Genre Tips: How to Write Literary Fiction

What exactly is literary fiction? Although the term often means many different things to different people, the general consensus is that literary fiction encompasses dramatic stories that consciously focus on existential themes and artistic prose. Naturally, these elements can appear in any type of story, so deciding you want to learn how to write literary fiction can be helpful not only in writing stories that specifically fit this category, but in raising the vibration on any type of story.

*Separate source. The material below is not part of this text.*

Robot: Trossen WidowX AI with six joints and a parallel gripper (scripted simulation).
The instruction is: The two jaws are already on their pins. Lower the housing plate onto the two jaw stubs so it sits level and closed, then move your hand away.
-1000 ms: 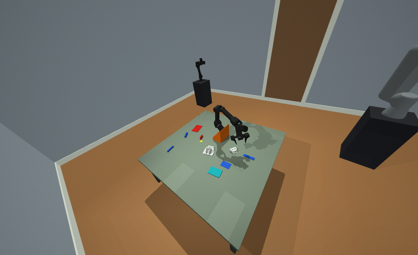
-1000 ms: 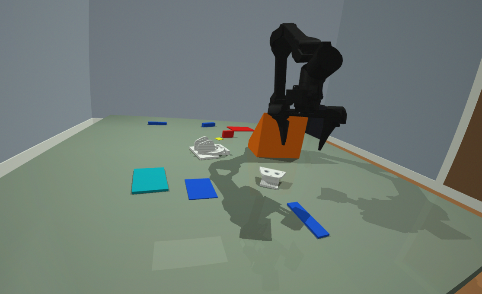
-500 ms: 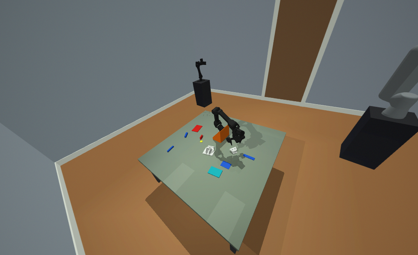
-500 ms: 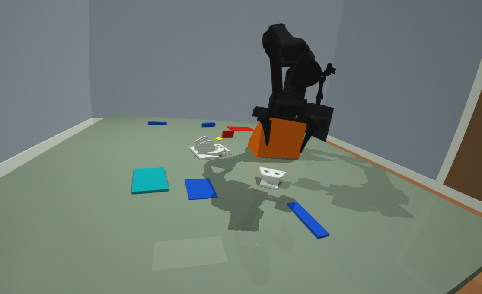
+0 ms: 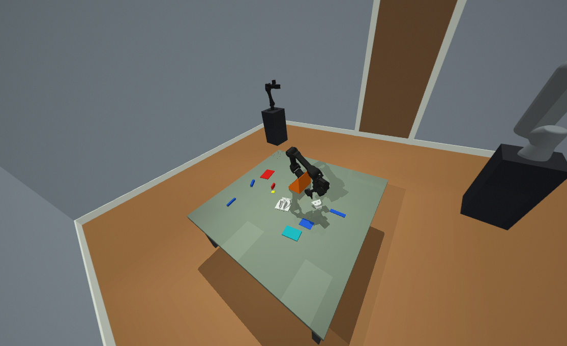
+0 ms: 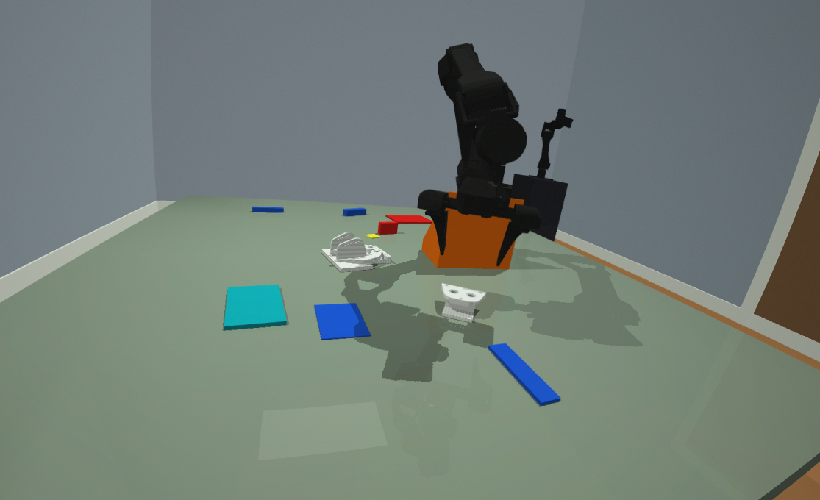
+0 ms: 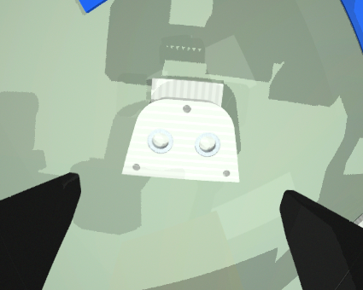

Ironically, the term literary fiction is often used in opposition to the term “genre,” which I guess means we have the “literary genre” and the “genre genre.” (And now that I think about it that way, it cracks me up. #sorrynotsorry :p ) Literary fiction is a somewhat contested term, used by some writers to indicate a “higher level” of writing and by others as a crack at elitism. Back in the day when what is properly considered “genre fiction” was classed only as lowbrow pop fiction for the masses, literary fiction was the domain of the “serious” writer. These days, however, when so many “genre” entries are themselves high art, the borders of what is literary fiction and what is not have become a bit mistier.

It also used to be (and still is to some degree) considered a rule that genre fiction focuses on plot (i.e., events happening to the protagonist), whilst literary fiction focuses more on character and theme (i.e., how the protagonist reacts to events). Although each of these approaches create significantly different reading experiences (both of which are legitimate and wonderful in their own right), this argument between “plot and character” has been largely responsible for creating the dualistic idea that story must be one or the other—and that one must be better than the other. Of course, the truth is story requires both plot and character. You can’t have one without the other. All stories have plot except perhaps the most wildly experimental novels (which, honestly, I would class as a genre of its own).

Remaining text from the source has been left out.